Emergency planning and preparedness

Staff standing at a desk looking at a computer The Trust has a statutory obligation to plan and prepare for the fullest possible range of major incidents and potential business disruptions, which could affect patient care. 

These situations could range from extreme weather conditions to an outbreak of an infectious disease or a major transport accident, so we must be in a position to respond to such incidents while maintaining services to our patients. 

We continuously assess for potential risks and undertake regular testing and exercises with different groups of staff, in order to update and improve our response plans. 

Special emergency drill: theft of a nuclear source

Part of our duty to our patients is to anticipate and prepare for possible future risks, no matter how unlikely. 

In summer 2017, a highly unique exercise was held to see how teams at Harefield Hospital would respond to the theft of a nuclear source. 

In the exercise - believed to be the first of its kind in an NHS building - a fire alarm was maliciously set off to create a distraction to enable the theft from the nuclear medicine department. 

Catherine Philpott, the Trust's emergency preparedness, resilience and response manager, said: "While this was a very unusual experience, it is important that we plan for every possible scenario. I am pleased with how the team reacted and feel confident that the Trust would be able to respond effectively to a real event."

Responding to the exercise, Harefield's nuclear medicine team successfully notified the Environment Agency and police counter-terrorism security advisor. The area was cordoned off to preserve evidence and staff worked with internal security and the police to gain quick access to CCTV with a view to identifying the offenders. 

Similar exercises have since taken place at Royal Brompton Hospital and the private patients' facility in Wimpole Street. 

Paediatric study day improved evacuation for babies

Paediatric nurses preparing a ski sheet for evacuation The paediatric intensive care (PICU) team has designed two new pieces of equipment to help evacuate babies in the event of an emergency. 

Staff devoted a full study day to examining their evacuation procedures and discovered that standard evacuation equipment was not suitable for PICU babies, who often need to be moved while still connected to ventilators and other equipment. 

After doing an evacuation exercise, the team worked together to design a new 'ski sheet' for moving cot mattresses. A ski sheet is a piece of sheeting with straps attached which fits under a mattress, and in the event of an emergency can be used to evacuate bed-bound patients by sliding the mattress out of the building. The new paediatric ski sheets feature more straps for added security, and the fixings have been updated to soft plastic which is kinder to babies' skin. These new sheets have been produced are now in use on the unit. 

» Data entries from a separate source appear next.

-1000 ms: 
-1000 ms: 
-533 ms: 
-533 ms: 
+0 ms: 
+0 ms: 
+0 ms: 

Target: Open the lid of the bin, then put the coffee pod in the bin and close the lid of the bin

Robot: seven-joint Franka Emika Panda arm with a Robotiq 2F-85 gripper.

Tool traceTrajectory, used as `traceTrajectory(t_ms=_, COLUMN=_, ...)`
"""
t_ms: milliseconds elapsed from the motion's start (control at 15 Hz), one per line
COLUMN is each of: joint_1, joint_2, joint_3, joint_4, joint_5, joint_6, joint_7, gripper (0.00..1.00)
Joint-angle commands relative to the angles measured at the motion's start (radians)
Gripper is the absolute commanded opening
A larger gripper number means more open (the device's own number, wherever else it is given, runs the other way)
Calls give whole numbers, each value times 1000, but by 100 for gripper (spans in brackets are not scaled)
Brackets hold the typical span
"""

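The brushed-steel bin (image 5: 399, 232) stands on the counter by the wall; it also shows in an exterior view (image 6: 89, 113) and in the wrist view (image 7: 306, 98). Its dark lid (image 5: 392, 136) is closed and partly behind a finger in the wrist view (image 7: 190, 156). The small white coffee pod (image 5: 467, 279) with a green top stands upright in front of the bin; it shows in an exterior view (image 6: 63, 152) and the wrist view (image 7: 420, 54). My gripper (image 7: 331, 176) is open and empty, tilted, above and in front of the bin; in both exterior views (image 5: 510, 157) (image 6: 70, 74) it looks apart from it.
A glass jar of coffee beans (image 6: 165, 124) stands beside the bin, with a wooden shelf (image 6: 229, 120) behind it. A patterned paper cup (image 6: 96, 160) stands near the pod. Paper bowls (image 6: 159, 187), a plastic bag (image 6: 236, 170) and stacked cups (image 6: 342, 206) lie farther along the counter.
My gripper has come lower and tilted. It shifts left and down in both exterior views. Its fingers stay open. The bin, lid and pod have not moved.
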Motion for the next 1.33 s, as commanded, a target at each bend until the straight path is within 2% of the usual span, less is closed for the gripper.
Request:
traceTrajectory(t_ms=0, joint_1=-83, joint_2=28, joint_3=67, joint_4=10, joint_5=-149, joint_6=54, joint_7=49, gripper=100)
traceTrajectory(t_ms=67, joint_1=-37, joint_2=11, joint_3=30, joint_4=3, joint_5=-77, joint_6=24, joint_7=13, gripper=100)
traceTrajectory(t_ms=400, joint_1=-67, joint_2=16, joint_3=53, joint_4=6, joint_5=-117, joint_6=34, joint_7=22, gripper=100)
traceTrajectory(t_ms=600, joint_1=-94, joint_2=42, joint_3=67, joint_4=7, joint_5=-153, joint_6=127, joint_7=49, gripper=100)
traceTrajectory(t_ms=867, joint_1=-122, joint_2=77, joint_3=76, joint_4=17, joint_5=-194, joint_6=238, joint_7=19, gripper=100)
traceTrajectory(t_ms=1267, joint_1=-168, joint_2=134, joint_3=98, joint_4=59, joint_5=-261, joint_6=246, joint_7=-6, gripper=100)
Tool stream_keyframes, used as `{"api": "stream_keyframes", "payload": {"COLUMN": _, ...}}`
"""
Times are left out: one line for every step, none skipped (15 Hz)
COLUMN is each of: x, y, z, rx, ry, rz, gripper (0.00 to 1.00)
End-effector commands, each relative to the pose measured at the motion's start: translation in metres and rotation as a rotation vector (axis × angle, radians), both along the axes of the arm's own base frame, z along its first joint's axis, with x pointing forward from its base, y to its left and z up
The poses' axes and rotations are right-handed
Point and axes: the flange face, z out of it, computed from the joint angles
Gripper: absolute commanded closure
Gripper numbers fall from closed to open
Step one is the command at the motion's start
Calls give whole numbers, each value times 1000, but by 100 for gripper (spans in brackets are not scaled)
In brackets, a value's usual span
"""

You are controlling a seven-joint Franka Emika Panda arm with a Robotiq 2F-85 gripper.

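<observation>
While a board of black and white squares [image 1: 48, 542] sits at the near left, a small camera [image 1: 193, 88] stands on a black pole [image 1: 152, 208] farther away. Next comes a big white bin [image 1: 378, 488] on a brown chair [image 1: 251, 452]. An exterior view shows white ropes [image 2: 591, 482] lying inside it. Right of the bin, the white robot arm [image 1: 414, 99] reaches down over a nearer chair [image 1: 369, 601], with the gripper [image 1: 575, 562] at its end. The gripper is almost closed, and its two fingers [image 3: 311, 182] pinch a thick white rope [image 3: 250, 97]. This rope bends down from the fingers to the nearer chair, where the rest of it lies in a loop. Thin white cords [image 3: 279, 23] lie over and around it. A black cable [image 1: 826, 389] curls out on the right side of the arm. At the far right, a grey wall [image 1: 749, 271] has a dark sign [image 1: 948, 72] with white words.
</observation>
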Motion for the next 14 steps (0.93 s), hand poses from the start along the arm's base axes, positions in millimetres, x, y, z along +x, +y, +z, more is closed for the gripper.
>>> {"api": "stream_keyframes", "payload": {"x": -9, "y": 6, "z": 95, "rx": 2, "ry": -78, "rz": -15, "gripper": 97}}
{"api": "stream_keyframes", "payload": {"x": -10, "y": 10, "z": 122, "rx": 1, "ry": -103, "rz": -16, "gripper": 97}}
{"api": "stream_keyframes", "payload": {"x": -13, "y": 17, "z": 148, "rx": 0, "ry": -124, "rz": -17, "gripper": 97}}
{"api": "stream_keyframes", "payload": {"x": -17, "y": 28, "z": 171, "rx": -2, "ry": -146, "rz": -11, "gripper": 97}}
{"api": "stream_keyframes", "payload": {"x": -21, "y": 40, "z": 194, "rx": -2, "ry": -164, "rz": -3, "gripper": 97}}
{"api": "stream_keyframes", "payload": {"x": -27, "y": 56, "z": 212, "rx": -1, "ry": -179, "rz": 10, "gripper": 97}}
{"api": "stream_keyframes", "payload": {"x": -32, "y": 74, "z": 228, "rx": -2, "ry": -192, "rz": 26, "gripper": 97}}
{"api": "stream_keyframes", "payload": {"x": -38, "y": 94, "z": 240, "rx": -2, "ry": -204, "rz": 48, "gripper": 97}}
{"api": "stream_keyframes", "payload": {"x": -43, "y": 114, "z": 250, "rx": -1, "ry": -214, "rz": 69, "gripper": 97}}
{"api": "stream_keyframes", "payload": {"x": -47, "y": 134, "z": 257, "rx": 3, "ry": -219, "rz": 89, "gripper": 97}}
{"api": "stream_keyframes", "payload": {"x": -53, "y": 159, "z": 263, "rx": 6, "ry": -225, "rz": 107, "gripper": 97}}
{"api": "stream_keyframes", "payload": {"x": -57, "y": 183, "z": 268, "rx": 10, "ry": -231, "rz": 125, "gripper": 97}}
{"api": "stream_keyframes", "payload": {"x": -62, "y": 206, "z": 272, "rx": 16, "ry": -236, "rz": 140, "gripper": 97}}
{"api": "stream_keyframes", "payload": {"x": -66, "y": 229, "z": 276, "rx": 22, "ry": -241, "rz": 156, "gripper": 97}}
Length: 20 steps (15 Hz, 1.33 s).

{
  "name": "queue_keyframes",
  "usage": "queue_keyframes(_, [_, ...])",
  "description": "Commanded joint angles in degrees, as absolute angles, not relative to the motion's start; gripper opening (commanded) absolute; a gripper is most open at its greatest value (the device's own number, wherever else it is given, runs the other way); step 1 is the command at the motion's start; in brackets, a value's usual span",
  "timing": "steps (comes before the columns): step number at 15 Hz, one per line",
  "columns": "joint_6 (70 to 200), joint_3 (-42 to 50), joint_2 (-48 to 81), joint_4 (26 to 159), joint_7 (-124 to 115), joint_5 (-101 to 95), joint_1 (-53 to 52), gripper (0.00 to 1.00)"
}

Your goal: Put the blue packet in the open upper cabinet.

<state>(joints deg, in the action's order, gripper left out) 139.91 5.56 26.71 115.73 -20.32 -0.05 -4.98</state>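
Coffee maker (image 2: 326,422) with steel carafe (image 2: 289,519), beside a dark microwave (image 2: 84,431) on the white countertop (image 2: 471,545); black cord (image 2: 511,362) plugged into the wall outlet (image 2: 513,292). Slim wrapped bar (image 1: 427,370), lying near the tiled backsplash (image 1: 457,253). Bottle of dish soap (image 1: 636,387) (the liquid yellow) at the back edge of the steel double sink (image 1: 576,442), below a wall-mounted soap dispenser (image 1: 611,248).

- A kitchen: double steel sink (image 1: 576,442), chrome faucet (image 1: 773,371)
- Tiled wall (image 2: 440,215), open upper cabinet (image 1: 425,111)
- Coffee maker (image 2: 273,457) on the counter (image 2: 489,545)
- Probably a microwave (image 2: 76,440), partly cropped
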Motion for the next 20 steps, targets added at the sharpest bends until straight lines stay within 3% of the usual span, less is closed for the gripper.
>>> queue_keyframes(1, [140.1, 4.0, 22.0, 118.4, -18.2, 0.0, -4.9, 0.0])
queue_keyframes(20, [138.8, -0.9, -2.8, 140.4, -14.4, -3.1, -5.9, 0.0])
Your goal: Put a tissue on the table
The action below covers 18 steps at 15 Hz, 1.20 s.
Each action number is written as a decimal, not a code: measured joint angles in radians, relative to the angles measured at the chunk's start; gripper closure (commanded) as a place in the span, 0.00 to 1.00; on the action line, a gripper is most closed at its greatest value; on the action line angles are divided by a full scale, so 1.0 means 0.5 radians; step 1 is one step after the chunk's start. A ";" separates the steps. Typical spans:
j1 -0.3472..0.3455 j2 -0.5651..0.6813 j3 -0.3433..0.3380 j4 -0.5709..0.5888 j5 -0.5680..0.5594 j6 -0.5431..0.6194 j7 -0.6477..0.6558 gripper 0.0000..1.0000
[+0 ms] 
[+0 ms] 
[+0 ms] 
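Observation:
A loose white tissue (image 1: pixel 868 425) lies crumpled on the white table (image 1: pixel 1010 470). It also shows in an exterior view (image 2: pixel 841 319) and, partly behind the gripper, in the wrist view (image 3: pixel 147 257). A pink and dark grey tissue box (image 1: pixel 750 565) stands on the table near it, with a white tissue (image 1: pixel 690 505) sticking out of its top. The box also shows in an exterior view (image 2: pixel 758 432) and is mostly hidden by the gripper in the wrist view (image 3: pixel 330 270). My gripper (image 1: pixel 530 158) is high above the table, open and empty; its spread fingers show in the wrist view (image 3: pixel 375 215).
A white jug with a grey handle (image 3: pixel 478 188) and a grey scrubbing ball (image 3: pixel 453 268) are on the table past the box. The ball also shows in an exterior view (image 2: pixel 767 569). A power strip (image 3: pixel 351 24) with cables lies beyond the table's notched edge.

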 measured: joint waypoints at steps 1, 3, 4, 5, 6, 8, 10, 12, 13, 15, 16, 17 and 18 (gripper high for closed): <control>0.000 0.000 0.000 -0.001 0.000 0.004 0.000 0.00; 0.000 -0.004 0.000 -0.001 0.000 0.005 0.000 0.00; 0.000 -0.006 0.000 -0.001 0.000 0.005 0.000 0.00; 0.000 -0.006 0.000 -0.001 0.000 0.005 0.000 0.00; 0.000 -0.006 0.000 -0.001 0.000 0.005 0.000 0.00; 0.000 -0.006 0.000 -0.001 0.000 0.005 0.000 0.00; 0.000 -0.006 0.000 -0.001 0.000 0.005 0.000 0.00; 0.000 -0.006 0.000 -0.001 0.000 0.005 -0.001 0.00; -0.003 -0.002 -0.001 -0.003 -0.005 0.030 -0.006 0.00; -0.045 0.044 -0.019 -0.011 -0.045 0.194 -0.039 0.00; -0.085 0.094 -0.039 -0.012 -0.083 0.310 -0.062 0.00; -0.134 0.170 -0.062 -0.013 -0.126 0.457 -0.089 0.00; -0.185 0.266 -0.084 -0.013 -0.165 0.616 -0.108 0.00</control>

Another piece of equipment that our experts felt could be improved is a wearable cot that sits on the front of an adult's body and enables a single member of staff to evacuate a baby. The team felt the standard model was not sturdy enough to hold PICU equipment and are working with a product designer to create a version with a more rigid and stable base. 

Paediatrics matron Claire Buckle said: "The safety of our patients is always our number one priority, and of course this extends to ensuring we have the optimum evacuation procedures for getting children out of harm's way. 

"It is only when you test equipment like this, that you can see any potential issues with it, so this study day has meant we could get to work on producing something much more suitable for our patients and their unique needs."

Ski sheet

Every single bed in the Trust has a ski sheet already situated underneath the mattress so that in the event of an emergency, the need to be fetched and patients who cannot walk can be moved to safety immediately.